These are the countries where the UCO locates hydrocarbon fraud
Transfers made to Portugal, China, and Colombia were justified through fake contracts for advisory services that were not performed.
The UCO uncovers a tax fraud network led by Víctor de Aldama, who channeled illicit funds to Portugal, China, and Colombia. Between May 2022 and February 2024, 73.9 million euros were diverted through fictitious advisory service contracts.
Investigators confirm that these contracts were a method to launder money and conceal the criminal origin of the funds. Portugal was a key point, where shell companies received transfers backed by fraudulent documentation.
In this scheme, China played a strategic role as a destination for large sums disguised as non-existent commercial agreements. Colombia was another pillar in the plot, channeling money into accounts controlled by front men and linked to shell companies.
The Civil Guard indicates that the network allegedly sought to take advantage of the fiscal flexibility of these countries to evade international oversight. Aldama and his partner, Claudio Rivas, devised this structure to defraud the hydrocarbon sector and evade taxes in Spain.
Agents highlight the creation of essential companies and the use of front men to dissociate themselves directly from the fraud. The UCO identifies the individuals responsible as the key pieces in the criminal operation, without whom the scheme wouldn't have been possible.
Transfers made to Portugal, China, and Colombia were justified through fake contracts for unperformed advisory services. The UCO report highlights that the fraud amounts to 182.5 million euros, but it could be even higher once the investigation is completed.
In Portugal, transfers were directed to accounts that simulated legitimate operations to evade detection by authorities. China was crucial in the laundering, taking advantage of complex financial systems that make it difficult to trace large amounts of money.
Colombia facilitated the movement of funds with local companies controlled by the network, serving as a bridge for laundering. Additionally, those involved designed business structures that appeared legal to facilitate the fraudulent operation.
The Civil Guard has requested international collaboration to trace the funds and establish responsibilities in the implicated countries. Portugal, China, and Colombia will need to implement stricter controls to avoid being used in future fraudulent operations.

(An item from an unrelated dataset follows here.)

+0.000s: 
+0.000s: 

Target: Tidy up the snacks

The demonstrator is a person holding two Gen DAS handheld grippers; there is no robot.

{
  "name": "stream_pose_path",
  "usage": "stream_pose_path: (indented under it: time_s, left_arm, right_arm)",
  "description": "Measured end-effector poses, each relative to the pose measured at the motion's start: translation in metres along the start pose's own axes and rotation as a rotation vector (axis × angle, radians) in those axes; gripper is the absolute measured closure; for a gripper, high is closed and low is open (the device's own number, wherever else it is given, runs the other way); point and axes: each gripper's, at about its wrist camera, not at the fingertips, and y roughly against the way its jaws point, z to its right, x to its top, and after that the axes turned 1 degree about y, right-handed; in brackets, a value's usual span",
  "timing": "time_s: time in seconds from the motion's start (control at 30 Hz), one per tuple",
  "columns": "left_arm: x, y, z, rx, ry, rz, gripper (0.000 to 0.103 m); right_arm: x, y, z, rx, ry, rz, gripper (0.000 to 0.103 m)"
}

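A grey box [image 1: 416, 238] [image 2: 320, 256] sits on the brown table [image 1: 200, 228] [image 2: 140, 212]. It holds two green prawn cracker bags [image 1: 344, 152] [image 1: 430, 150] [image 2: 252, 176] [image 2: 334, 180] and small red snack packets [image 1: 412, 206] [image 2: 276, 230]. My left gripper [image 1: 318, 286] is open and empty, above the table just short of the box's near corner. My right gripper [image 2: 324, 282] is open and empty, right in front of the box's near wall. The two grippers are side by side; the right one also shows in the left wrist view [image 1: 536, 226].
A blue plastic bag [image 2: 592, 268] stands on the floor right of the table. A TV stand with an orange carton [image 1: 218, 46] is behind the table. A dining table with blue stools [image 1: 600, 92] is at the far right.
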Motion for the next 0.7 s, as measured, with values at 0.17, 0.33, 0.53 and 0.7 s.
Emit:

The Investigation Highlights the Types of Tax Fraud
The plot has also exposed weaknesses in fiscal cooperation between Spain and the countries where the funds were diverted. The Armed Institute emphasizes that Aldama and Rivas not only designed the scheme but also directed every operational area of the organization.
From logistics to banking operations, the network's leaders supervised all movements to ensure their success. The UCO underscores that without the collaboration of these countries, it will be challenging to recover the funds and prevent new illicit activities.
China, with its growing role in global trade, must strengthen surveillance mechanisms to avoid being a haven for laundering. Colombia, on the other hand, has been pointed out as a country where criminal networks find it easy to operate without restrictions.
Portugal, with its proximity to Spain, has become a common destination for diverting money by taking advantage of its tax system. As the investigation progresses, an increase in detected fraud figures is expected, according to the Tax Agency.
Collaboration between the judicial and fiscal systems of the implicated countries will be crucial to completely dismantle the network. The UCO highlights that fraudulent operations of this magnitude require a well-coordinated international infrastructure.